§ **Task prompt**:
In the listing below, pick out lines with "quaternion".
========================================================================
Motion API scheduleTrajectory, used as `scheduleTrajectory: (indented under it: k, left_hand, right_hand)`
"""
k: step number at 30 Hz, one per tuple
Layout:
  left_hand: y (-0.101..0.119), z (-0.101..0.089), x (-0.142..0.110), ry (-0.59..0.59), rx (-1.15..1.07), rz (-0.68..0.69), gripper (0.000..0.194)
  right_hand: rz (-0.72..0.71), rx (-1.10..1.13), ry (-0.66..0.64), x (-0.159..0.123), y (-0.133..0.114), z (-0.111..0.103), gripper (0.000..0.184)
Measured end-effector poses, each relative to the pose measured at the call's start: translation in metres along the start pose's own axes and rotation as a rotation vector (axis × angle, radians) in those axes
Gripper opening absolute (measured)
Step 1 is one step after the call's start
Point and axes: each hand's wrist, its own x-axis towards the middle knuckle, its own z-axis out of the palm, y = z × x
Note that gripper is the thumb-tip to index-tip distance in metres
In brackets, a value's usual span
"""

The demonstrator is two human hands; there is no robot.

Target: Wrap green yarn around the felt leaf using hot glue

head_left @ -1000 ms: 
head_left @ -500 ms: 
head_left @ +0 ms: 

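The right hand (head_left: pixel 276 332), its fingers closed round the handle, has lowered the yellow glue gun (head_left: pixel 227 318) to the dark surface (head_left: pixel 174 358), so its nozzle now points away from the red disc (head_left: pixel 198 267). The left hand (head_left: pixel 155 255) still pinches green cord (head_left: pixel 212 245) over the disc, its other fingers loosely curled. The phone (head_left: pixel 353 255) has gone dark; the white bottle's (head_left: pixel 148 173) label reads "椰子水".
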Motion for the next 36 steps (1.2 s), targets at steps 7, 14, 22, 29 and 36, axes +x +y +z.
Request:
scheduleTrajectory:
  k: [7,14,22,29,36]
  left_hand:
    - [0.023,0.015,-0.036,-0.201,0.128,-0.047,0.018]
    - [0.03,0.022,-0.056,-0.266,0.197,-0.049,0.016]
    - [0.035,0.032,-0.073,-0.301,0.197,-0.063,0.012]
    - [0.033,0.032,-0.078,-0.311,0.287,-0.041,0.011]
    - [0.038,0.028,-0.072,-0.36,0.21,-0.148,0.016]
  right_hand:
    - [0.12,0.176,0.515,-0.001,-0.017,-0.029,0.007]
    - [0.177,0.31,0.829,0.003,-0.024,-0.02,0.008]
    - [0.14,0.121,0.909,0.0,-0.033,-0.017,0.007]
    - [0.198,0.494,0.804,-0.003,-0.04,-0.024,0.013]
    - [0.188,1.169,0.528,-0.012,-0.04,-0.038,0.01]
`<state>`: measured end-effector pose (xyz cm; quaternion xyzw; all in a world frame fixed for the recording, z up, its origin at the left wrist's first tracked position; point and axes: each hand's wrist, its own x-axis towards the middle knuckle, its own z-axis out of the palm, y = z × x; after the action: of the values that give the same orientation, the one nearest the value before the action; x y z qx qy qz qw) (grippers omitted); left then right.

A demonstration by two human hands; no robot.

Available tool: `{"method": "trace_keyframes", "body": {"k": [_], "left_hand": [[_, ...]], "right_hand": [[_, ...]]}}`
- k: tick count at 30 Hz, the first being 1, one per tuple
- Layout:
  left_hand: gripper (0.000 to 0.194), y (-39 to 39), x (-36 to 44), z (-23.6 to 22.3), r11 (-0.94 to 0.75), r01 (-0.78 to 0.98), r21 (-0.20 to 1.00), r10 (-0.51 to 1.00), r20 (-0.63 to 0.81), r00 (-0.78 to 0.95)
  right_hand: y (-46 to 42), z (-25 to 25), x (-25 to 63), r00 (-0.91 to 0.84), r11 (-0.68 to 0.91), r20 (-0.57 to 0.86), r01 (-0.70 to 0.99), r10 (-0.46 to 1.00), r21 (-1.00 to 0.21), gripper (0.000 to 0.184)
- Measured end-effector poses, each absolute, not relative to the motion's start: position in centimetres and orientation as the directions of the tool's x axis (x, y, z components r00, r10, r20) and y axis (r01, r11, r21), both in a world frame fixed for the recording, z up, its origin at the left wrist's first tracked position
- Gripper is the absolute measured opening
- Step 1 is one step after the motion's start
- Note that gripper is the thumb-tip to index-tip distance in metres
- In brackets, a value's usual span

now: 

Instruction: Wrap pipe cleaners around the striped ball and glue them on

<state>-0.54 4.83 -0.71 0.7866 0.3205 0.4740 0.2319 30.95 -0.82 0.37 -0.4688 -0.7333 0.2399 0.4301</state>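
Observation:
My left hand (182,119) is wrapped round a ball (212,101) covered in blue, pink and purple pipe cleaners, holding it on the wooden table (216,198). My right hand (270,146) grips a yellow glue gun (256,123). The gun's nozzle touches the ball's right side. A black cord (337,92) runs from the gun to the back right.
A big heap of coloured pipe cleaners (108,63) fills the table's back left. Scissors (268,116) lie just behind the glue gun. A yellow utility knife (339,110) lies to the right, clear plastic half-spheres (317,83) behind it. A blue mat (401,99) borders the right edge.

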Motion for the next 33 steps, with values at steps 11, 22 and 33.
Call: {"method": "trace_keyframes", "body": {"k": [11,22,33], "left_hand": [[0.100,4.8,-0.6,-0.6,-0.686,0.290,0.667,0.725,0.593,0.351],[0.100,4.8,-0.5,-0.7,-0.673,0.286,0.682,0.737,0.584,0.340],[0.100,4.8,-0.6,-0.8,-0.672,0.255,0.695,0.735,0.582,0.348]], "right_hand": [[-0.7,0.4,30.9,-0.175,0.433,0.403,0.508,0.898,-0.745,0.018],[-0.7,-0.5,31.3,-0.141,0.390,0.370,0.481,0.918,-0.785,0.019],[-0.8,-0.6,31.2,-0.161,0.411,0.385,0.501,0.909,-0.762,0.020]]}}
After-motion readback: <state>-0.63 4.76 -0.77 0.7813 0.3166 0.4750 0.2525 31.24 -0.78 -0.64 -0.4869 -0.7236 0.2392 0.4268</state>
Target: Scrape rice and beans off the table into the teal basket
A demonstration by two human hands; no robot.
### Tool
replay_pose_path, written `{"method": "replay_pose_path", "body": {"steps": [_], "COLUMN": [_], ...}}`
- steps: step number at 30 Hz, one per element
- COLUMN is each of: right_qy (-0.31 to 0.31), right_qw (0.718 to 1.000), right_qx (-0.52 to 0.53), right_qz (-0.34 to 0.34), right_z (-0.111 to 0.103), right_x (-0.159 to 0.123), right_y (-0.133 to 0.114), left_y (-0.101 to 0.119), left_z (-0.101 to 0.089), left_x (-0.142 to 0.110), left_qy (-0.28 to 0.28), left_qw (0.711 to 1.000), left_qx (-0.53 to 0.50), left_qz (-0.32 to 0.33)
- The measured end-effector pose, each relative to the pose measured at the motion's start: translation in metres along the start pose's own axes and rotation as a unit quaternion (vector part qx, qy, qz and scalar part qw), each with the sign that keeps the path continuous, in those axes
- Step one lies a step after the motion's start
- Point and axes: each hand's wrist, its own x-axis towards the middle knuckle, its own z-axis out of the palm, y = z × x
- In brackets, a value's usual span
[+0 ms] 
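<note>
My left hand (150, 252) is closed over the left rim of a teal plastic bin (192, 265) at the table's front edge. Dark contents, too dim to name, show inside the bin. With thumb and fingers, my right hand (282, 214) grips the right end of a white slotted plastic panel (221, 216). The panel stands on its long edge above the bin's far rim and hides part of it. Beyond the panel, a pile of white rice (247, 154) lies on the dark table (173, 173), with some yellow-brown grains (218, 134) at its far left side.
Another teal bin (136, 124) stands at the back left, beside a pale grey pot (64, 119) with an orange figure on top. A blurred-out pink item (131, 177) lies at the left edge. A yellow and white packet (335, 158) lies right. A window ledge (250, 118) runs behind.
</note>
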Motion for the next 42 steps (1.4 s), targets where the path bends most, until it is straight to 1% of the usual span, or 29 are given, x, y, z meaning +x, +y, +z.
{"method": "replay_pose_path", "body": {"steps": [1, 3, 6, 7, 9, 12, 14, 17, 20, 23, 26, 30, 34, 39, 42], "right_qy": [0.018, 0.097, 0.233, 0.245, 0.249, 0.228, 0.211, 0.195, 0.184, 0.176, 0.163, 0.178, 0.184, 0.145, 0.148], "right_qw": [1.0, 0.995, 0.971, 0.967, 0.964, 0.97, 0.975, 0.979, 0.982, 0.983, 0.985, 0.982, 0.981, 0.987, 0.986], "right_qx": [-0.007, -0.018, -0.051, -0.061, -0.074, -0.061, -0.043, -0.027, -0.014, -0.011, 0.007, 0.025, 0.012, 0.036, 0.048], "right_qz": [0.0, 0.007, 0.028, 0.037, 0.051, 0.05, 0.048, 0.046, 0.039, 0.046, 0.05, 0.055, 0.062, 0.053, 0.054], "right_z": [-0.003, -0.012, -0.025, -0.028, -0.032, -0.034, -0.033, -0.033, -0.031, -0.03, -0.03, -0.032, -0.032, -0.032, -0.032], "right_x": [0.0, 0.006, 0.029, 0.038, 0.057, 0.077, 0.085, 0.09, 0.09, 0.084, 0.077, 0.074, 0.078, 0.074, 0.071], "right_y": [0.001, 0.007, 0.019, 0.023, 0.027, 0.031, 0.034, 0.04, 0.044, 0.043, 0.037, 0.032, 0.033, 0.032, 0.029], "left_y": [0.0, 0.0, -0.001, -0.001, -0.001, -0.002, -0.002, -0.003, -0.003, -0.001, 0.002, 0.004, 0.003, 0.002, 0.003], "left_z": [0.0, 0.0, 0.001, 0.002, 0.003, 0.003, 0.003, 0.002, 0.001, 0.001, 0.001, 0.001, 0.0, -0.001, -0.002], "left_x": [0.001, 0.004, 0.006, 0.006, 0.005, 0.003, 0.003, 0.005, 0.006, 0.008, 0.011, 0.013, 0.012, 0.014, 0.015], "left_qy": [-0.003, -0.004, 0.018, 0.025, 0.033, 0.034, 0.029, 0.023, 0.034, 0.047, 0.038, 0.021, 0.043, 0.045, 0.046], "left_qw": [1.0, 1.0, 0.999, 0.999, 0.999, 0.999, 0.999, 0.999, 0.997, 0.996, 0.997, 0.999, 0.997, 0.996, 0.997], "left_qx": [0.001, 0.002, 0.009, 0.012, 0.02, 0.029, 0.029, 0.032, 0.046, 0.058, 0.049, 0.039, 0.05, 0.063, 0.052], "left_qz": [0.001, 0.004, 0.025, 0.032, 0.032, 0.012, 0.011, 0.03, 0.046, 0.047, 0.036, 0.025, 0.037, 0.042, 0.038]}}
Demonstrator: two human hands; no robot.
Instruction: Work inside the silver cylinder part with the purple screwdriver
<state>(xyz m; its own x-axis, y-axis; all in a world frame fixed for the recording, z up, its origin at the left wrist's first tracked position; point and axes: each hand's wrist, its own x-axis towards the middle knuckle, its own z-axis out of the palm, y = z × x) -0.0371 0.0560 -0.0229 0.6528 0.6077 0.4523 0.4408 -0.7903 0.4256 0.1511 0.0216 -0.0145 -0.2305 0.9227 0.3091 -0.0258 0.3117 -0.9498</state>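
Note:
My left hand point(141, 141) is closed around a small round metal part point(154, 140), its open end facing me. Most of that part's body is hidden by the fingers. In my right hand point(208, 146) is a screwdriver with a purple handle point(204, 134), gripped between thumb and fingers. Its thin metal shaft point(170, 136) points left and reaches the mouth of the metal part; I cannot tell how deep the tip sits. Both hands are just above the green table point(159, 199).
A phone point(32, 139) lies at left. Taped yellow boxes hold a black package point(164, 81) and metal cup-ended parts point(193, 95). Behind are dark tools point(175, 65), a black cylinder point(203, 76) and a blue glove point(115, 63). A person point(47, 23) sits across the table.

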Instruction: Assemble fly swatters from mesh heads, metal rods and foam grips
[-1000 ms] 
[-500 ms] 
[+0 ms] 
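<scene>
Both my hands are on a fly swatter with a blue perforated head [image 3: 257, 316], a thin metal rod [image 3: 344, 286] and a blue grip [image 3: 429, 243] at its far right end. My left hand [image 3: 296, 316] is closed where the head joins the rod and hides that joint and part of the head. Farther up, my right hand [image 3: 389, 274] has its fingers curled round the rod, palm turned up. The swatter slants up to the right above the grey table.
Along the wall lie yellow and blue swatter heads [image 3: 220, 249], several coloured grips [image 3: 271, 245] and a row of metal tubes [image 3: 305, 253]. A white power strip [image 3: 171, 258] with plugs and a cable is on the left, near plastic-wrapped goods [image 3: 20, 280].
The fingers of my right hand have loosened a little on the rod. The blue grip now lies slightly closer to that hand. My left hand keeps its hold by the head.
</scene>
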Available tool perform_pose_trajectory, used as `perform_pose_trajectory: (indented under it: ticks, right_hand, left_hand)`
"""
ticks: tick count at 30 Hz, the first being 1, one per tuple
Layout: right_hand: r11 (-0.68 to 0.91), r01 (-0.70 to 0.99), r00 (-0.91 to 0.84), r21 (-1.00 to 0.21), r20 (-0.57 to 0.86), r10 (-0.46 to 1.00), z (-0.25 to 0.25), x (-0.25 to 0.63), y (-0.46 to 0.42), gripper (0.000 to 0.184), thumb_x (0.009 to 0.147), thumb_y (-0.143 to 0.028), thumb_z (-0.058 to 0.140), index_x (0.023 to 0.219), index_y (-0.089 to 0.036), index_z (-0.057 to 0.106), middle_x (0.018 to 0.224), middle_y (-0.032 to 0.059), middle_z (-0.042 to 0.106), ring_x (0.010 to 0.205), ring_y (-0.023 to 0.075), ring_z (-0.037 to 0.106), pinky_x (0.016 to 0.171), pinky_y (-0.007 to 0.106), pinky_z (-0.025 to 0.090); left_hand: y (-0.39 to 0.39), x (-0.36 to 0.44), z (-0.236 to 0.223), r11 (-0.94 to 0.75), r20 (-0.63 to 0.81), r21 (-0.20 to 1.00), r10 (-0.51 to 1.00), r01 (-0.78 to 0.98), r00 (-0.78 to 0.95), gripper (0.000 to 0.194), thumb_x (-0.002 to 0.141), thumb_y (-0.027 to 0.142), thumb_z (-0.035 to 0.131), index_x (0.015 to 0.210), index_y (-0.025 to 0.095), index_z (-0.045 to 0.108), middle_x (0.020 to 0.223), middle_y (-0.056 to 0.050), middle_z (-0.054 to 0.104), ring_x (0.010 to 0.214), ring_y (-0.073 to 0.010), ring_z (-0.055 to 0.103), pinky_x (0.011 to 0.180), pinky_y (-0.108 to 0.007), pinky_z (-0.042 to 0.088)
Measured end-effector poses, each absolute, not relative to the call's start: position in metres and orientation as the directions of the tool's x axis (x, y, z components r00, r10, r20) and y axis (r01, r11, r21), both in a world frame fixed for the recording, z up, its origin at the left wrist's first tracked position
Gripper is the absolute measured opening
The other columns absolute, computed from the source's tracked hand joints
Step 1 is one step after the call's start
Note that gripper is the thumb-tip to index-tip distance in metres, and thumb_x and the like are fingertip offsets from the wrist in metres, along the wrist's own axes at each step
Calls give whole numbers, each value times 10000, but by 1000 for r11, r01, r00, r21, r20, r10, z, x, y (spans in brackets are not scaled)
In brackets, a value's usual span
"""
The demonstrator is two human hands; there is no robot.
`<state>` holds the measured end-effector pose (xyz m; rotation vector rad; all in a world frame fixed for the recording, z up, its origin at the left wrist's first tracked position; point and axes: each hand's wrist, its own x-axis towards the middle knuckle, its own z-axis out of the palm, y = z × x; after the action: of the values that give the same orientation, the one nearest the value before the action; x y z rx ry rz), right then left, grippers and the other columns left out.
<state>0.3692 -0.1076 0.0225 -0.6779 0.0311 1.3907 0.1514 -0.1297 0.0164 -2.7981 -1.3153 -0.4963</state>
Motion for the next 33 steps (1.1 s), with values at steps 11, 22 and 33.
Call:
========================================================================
§ **Exercise output**:
`<state>`: measured end-effector pose (xyz cm; quaternion xyzw; all in a world frame fixed for the recording, z up, its origin at the left wrist's first tracked position; point and axes: each hand's wrist, its own x-axis towards the middle knuckle, its own z-axis out of the palm, y = z × x; after the action: of the values that give the same orientation, the one nearest the value before the action; x y z qx qy qz qw) (grippers omitted); left then right.
- The measured end-effector pose, each relative to the pose measured at the motion's start: translation in metres along the start pose's own axes and rotation as a unit quaternion (vector part qx, qy, qz and scalar part qw), each with the sign that keeps the path continuous, in those axes

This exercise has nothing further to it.